Pour notre part, à la suite des propositions énoncées, nous pensons que les manifestations du clivage marquent l’effort de neutralisation de la vie pulsionnelle quand celle-ci est infestée par de violentes charges.

Lorsque le fonctionnement « en clivage » ne peut s’opposer à de tels mouvements psychiques, ils se traduisent par des angoisses de mort ou d’annihilation. D’authentiques mouvements d’identification projective avec les objets internes, en lien avec les traumatismes primitifs85, vont alors traduire le manque de différenciation entre ce qui appartient au Moi et les parties retranchées, englobées, dans le Moi. A nouveau sera cherché à l’extérieur un objet externe « précoce », l’objet addictif, qui contre-inverstira les mouvements pulsionnels au lieu même du traumatisme. Par l’intermédiaire de ce nouveau lien les perceptions « étrangères » seront contre-investies. « L’effet-drogue » redéploiera les opérations de classement, de qualification des éprouvés qui n’ont pu être métabolisés, symbolisés et synthétisés, au sein de l’appareil psychique. Le lien à l’objet, remède et toxique, sera mis en jeu pour déconfusionner d’une part, le mauvais, le dehors, référé au sadisme de l’objet et d’autre par le bon, le dedans, référé à l’expérience hallucinatoire que procure l’objet. Dans chacun des pôles de l’expérience, des parties du sujet seraient concernées dans le collage avec l’objet. le sujet « s’identifiera » à chacune des deux facettes de l’objet dans une tentative d’introjection du mauvais (lié à l’intensité des pulsions agressives) et du bon (lié aux capacités de contenance). Ce type de prise en charge par l’extérieur de ce qui ne peut être synthétisé dans l’expérience interne est en partie dévolue au manque de tolérance à l’angoisse.

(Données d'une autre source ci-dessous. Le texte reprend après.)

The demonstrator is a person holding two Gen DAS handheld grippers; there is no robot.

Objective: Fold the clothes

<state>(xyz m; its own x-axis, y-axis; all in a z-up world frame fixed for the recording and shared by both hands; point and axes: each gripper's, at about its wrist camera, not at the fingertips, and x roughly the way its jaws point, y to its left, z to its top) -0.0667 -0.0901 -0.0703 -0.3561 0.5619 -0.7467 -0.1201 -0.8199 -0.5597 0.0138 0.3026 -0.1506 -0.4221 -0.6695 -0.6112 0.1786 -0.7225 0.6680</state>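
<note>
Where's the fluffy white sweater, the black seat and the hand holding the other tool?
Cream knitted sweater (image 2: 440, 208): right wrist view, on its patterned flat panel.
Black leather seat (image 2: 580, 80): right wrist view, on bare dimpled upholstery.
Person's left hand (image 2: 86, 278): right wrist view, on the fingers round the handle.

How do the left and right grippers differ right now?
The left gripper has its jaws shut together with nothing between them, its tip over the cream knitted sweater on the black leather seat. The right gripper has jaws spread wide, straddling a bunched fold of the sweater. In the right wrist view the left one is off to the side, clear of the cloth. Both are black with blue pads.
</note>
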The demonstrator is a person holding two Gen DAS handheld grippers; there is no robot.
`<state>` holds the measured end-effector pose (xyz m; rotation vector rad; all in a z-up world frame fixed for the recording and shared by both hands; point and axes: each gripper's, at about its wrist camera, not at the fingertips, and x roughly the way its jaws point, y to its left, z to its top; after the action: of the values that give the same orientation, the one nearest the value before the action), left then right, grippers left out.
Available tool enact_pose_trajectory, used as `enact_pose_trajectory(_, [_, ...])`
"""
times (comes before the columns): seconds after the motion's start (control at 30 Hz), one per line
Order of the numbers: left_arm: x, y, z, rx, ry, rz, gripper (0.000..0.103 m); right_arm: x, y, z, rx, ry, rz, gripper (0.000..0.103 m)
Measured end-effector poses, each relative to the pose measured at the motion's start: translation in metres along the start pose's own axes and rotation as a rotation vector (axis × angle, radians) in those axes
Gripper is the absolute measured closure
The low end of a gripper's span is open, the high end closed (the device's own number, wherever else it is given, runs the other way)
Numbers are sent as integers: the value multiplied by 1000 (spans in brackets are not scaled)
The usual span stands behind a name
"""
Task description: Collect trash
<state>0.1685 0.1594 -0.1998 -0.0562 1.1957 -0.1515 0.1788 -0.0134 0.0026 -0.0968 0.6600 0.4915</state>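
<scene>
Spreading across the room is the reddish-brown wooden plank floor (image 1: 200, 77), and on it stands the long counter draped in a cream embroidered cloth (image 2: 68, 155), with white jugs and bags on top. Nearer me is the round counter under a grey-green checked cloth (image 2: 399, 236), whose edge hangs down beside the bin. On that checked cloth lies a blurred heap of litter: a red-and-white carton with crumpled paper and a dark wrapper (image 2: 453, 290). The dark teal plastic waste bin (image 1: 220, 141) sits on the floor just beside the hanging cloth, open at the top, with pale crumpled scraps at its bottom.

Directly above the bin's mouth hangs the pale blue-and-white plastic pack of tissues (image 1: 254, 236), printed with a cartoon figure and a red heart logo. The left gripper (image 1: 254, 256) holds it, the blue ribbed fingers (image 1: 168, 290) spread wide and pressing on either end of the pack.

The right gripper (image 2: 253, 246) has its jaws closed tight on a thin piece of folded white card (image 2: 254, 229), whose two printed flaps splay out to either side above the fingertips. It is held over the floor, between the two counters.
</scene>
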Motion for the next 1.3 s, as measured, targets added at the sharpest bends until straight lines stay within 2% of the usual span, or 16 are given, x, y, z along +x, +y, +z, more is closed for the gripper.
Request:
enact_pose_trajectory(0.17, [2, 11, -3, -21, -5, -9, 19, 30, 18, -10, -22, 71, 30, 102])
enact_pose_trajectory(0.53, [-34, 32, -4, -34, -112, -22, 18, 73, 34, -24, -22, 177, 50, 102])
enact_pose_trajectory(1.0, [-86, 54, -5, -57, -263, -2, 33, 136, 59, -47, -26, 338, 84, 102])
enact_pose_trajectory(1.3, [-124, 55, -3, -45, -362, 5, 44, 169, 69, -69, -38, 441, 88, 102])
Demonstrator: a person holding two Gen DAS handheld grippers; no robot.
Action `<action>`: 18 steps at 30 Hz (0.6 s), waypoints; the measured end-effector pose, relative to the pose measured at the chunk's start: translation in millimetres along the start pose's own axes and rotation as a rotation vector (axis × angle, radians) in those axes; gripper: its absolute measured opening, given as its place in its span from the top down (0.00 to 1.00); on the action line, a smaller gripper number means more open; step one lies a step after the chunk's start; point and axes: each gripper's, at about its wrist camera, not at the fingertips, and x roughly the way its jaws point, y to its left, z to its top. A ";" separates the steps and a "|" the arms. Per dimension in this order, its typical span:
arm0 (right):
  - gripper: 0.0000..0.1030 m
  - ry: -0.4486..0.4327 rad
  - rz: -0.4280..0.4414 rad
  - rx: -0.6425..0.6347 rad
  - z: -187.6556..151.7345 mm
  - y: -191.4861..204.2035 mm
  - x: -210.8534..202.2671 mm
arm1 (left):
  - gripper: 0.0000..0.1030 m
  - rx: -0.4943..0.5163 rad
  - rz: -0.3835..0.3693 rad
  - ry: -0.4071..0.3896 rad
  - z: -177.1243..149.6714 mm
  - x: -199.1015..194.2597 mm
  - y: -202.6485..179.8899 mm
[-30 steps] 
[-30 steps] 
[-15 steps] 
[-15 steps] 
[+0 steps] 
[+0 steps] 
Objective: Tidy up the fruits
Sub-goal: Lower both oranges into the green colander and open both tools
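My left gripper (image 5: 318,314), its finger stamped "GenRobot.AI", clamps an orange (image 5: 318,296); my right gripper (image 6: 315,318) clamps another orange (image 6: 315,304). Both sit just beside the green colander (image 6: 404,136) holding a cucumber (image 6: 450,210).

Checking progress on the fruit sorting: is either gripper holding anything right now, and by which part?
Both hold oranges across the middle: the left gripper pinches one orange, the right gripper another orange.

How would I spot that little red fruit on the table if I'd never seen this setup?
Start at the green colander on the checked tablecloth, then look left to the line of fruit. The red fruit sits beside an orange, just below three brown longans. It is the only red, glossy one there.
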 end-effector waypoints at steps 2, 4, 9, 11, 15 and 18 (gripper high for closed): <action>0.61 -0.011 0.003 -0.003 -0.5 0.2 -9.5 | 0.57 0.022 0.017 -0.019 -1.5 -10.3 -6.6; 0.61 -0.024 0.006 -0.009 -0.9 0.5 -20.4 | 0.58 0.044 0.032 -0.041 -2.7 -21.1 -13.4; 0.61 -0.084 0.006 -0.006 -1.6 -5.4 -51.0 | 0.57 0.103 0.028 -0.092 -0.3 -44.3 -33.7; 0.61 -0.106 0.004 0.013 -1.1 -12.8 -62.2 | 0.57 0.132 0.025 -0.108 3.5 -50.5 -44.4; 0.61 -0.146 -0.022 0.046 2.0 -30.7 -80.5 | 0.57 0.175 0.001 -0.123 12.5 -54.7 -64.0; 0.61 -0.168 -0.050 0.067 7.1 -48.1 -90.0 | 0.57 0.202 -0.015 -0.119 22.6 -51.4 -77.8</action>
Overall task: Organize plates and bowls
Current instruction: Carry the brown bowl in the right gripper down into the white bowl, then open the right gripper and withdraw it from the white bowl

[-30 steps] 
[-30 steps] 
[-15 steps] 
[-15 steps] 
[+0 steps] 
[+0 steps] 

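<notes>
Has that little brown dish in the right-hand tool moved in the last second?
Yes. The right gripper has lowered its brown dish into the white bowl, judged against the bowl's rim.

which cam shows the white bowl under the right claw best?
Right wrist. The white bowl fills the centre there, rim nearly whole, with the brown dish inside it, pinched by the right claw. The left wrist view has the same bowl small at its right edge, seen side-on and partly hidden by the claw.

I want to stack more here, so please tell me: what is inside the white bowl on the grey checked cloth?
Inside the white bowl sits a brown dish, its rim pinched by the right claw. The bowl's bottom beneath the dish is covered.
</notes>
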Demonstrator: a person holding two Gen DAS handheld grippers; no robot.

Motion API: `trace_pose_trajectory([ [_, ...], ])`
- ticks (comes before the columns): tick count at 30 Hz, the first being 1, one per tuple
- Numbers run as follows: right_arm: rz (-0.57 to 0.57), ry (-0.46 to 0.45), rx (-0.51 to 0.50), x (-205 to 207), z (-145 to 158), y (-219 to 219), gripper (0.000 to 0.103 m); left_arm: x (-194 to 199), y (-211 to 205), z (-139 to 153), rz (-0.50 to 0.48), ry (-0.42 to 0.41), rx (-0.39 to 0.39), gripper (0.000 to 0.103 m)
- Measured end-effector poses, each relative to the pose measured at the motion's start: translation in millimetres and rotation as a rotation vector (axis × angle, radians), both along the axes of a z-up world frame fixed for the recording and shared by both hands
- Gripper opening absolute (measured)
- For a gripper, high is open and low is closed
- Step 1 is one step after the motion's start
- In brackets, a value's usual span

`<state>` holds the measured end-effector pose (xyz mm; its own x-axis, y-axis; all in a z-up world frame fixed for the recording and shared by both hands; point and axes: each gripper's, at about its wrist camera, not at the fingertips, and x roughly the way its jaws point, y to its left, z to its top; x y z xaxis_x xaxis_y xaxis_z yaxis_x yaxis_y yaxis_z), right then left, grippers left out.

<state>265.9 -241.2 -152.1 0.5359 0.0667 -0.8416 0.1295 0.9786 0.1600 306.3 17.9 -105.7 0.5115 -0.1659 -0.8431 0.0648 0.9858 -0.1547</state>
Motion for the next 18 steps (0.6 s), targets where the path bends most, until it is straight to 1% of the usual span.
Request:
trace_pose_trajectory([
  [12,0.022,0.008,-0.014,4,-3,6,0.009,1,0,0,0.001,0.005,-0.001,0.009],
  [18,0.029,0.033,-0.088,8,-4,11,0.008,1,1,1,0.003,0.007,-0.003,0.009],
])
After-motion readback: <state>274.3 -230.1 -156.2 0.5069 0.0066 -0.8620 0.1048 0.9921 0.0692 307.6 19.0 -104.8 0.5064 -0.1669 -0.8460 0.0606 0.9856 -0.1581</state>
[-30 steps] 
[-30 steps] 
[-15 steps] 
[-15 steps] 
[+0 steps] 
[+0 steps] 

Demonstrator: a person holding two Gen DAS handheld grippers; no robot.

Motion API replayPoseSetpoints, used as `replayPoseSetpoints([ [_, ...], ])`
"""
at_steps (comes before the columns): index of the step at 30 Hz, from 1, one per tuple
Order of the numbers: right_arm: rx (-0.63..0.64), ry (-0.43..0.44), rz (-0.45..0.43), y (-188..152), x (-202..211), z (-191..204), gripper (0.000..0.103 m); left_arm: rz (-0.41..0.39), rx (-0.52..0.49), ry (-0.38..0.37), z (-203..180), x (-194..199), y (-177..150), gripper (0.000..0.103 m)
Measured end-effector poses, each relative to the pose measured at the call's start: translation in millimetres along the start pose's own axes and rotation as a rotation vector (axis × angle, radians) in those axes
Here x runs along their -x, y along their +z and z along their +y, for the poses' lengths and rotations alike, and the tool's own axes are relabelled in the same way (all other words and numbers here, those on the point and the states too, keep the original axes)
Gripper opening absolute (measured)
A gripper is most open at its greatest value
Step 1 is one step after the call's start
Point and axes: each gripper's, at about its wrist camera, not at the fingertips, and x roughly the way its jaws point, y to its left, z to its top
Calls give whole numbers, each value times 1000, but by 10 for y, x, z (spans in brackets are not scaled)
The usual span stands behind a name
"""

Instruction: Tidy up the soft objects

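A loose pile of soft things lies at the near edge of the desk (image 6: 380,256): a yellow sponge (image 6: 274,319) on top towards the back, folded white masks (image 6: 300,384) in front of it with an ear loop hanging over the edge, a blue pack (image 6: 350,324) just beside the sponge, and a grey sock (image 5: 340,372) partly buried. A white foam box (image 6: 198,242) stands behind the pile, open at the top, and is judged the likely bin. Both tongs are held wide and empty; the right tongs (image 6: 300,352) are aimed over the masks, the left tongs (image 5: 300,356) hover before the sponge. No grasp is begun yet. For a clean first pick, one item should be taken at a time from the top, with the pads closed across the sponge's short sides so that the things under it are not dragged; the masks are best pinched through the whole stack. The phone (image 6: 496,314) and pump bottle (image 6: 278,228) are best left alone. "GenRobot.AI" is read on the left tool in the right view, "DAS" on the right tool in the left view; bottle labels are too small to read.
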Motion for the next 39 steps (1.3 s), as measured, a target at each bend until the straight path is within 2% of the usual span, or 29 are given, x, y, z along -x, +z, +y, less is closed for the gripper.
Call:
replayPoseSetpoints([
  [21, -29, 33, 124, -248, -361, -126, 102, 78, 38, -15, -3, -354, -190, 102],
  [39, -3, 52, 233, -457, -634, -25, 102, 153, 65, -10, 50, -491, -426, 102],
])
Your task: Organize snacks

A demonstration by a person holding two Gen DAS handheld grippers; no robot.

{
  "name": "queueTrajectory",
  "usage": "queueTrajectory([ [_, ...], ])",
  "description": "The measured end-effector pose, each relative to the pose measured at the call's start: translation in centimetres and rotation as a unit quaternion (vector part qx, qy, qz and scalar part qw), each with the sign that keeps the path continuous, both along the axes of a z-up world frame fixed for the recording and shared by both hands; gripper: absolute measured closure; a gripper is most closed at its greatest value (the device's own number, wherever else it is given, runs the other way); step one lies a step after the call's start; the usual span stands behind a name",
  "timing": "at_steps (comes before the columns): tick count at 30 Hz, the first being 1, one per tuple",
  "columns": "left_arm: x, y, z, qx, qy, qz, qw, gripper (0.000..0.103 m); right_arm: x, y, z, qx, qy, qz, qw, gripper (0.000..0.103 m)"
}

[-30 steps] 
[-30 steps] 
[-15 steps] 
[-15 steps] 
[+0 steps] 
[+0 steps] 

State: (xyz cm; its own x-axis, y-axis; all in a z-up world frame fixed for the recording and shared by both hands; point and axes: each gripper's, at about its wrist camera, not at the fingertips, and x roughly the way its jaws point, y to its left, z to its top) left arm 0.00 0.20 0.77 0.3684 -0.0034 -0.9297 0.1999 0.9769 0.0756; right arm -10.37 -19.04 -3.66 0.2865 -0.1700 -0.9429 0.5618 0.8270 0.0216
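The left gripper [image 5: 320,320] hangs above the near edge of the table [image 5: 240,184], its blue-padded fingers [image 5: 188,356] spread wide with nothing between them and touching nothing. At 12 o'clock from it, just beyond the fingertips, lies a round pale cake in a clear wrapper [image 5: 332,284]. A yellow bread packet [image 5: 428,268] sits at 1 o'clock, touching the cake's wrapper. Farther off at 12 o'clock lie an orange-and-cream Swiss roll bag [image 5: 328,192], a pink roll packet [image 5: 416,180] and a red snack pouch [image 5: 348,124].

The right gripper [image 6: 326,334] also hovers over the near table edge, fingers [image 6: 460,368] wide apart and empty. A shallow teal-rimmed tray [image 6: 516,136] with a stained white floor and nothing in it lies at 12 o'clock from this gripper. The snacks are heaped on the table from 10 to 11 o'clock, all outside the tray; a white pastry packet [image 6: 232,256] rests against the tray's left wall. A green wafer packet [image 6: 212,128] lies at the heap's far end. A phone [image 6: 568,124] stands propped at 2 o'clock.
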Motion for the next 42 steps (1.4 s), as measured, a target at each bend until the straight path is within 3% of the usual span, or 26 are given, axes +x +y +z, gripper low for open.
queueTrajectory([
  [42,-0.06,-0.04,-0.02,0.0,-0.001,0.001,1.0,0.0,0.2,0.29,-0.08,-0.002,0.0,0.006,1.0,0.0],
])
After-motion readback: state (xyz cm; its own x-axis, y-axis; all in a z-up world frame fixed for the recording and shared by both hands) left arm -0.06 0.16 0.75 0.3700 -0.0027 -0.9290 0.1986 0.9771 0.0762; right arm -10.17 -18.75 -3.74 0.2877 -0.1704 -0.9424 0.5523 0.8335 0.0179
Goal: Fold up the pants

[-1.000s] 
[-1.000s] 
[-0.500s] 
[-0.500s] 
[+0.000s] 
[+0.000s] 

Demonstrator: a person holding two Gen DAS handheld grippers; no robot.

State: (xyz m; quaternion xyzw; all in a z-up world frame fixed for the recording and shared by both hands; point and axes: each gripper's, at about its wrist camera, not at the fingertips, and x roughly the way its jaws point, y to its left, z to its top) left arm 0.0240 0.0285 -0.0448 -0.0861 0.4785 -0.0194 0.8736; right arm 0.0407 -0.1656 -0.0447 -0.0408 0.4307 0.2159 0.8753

A partir de la lecture des épreuves projectives nous proposons de repérer dans un premier temps l’expression du clivage, ce qui nous conduira dans un second temps à discuter des mouvements d’identification projective (à partir des « réponses clivées ») qui surgissent sous-tendues par une agressivité orale très intense.

Notes
83.

Travaux cités par C. Chabert, 1987.

84.

Travaux cités par C. Chabert, 1987.

85.

Nous développerons ci-après les manifestations de l’identification projective avec l’objet interne Cf. Troisième partie, III, 2).